:: Exercise ::
Each entry below should be written out exactly as it is, with no pictures.

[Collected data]

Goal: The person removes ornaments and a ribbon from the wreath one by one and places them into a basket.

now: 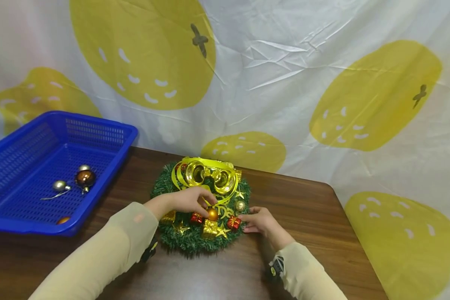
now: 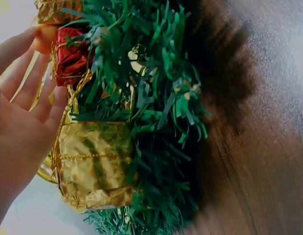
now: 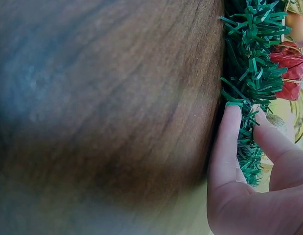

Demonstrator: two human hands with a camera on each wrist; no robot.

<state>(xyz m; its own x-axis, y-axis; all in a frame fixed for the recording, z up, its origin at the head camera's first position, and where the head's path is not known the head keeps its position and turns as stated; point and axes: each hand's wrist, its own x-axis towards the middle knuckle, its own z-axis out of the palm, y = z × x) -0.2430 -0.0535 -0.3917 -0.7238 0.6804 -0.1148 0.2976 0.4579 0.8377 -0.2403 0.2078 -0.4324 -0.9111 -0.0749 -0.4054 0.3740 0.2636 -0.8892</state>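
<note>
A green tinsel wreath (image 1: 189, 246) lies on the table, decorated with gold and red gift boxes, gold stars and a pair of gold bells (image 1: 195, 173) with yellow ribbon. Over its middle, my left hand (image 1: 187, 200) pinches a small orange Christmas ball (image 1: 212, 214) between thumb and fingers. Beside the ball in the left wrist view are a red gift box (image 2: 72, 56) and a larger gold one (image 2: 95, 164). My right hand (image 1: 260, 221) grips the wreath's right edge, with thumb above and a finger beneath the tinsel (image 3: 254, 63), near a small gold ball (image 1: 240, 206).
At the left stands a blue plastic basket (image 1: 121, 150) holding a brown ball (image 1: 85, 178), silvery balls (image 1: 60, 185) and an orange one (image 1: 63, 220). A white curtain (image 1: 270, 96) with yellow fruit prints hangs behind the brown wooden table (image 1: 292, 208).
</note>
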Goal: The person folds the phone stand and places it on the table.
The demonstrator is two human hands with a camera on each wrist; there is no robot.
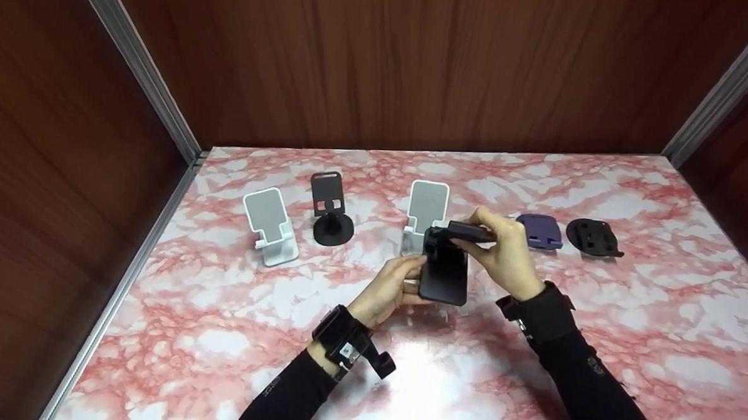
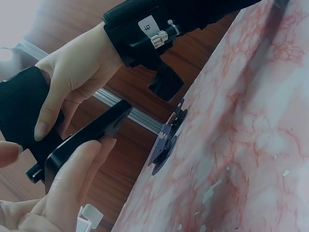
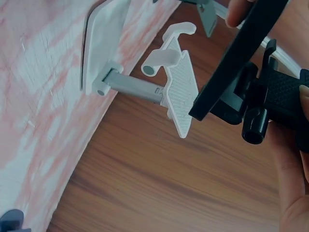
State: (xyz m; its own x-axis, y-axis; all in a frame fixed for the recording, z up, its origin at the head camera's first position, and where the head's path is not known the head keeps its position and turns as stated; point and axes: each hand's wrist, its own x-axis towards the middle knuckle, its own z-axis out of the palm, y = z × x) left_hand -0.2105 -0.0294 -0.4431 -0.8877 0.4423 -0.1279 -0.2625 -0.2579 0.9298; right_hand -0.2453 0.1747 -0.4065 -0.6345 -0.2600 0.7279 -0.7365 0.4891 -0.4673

:: The completed task ::
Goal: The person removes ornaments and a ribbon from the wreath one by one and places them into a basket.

now: 
now: 
now: 

Demonstrator: two human hands with a camera on each wrist; no robot.

<state>(xyz m; its own x-axis, y-axis; all in a frame fixed for the recording, z up, its origin at the head camera's first position, and where the head's path is not known the head keeps its position and turns as stated; point and axes: each hand's wrist, its own x-axis towards the middle knuckle, its own z-axis out of the palm, y = z × x) -0.2430 -0.0535 -0.3917 -0.7238 0.6804 -0.1148 0.2976 0.4579 0.8377 -0.2403 0.2078 -0.4324 -0.9111 -0.0749 -0.4054 0.3740 0.2636 -0.8892</state>
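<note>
A green tinsel wreath (image 1: 189, 246) lies on the table, decorated with gold and red gift boxes, gold stars and a pair of gold bells (image 1: 195, 173) with yellow ribbon. Over its middle, my left hand (image 1: 187, 200) pinches a small orange Christmas ball (image 1: 212, 214) between thumb and fingers. Beside the ball in the left wrist view are a red gift box (image 2: 72, 56) and a larger gold one (image 2: 95, 164). My right hand (image 1: 260, 221) grips the wreath's right edge, with thumb above and a finger beneath the tinsel (image 3: 254, 63), near a small gold ball (image 1: 240, 206).
At the left stands a blue plastic basket (image 1: 121, 150) holding a brown ball (image 1: 85, 178), silvery balls (image 1: 60, 185) and an orange one (image 1: 63, 220). A white curtain (image 1: 270, 96) with yellow fruit prints hangs behind the brown wooden table (image 1: 292, 208).
</note>
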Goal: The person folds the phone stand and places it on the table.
The demonstrator is two human hands with a camera on each wrist; there is no robot.
State: (xyz m; its own x-axis, y-axis; all in a frame fixed for the recording, z up, its origin at the head camera's first position, and where the head's path is not known the head keeps its position and turns as stated; point and axes: each hand's wrist, its own x-axis towards the middle knuckle, its own z-axis out of the palm, y = z × x) left_hand -0.2105 -0.0294 -0.4431 -0.8877 0.4423 -0.1279 -0.2625 -0.2579 0.9298; right_hand -0.2453 0.1747 -0.4065 -0.6345 -0.2600 0.7279 -0.7365 0.4891 -0.4673

Now the exercise is finished.